## Your assignment
Which of the lines in the records below hold the string "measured"? Copy every one of them.

== Provided data

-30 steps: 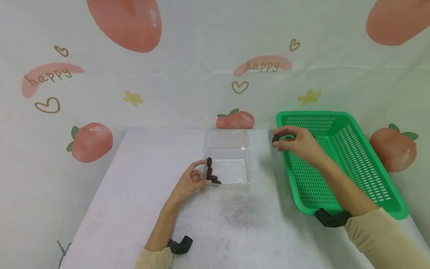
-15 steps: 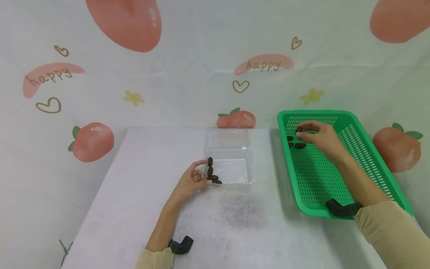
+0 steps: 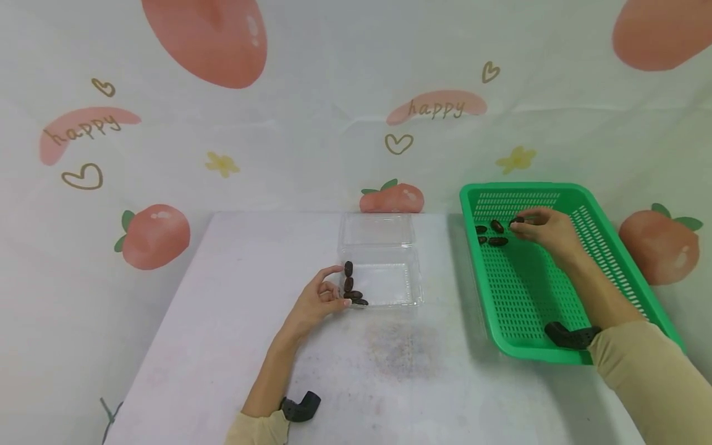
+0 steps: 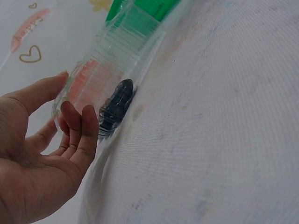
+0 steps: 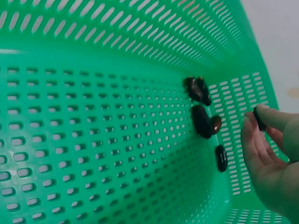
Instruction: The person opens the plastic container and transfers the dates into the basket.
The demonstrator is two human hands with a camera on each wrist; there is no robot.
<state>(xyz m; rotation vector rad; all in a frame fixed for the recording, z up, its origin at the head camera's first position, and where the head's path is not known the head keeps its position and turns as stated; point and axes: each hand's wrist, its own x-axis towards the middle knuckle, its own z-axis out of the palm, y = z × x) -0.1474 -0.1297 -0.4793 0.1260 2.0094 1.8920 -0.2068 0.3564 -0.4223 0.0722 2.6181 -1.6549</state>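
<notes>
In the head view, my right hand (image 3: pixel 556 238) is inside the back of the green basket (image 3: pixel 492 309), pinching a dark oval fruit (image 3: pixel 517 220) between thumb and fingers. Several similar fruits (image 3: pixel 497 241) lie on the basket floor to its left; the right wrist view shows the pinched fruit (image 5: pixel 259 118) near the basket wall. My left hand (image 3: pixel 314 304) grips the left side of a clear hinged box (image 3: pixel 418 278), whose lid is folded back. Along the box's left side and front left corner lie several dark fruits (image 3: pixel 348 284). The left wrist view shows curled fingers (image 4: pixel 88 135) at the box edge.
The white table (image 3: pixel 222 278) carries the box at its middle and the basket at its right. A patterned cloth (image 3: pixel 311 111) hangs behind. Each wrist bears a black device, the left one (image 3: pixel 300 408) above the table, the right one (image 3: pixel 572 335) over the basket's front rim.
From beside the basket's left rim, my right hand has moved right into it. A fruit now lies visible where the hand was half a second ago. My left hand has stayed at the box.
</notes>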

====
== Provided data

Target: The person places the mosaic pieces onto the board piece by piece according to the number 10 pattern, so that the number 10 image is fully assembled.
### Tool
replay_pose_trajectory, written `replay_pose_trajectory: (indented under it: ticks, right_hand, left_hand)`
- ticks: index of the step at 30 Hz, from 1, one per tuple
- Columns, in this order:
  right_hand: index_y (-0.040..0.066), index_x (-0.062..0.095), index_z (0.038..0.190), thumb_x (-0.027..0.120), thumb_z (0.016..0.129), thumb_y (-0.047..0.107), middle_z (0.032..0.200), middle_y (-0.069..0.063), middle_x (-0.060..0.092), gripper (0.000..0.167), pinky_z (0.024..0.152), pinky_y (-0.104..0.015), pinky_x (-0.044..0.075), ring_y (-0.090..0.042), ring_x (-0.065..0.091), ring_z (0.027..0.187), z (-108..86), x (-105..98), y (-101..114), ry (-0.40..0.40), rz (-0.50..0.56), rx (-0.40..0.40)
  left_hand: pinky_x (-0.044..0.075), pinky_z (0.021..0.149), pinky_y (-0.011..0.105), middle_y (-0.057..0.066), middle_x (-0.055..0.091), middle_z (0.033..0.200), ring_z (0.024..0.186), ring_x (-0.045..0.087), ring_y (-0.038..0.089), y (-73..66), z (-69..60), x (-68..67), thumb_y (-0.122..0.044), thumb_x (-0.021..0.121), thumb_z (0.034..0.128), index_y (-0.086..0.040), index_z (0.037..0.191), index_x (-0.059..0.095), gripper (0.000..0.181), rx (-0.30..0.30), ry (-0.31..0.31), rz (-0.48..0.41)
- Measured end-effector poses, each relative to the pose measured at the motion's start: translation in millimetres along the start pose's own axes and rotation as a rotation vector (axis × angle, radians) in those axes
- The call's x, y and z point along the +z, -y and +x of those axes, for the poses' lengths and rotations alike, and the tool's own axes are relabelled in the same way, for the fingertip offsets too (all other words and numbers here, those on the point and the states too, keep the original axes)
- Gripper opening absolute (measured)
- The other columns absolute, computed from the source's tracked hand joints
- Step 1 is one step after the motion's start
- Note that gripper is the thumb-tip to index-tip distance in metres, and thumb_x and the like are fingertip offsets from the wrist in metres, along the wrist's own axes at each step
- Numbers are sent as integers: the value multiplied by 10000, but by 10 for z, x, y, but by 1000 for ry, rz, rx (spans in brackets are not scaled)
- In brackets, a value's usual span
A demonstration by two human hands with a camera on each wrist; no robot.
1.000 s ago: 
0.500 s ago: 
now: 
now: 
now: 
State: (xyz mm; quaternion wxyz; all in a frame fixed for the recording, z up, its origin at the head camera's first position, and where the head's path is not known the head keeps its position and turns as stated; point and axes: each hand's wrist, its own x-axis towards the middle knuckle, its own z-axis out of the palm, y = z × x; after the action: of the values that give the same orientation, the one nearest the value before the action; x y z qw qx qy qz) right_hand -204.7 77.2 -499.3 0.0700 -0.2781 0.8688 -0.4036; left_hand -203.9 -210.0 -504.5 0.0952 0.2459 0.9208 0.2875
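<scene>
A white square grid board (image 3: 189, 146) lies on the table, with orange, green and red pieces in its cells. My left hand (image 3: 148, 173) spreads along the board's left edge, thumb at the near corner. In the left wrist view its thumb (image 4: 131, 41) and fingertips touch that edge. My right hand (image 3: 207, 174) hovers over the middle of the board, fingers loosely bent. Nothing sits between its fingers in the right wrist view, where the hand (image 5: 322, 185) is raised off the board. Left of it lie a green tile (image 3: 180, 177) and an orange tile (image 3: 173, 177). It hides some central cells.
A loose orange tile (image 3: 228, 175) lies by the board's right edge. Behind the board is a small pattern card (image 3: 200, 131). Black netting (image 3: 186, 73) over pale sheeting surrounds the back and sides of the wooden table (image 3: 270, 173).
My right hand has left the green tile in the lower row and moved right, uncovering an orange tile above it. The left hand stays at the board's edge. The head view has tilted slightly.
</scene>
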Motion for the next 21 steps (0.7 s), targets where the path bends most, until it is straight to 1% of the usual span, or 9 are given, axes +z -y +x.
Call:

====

## Your response
- Measured end-effector poses, each relative to the pose measured at the motion's start: translation in millimetres along the start pose's own axes and rotation as a rotation vector (axis × angle, radians) in those axes
- Gripper opening absolute (measured)

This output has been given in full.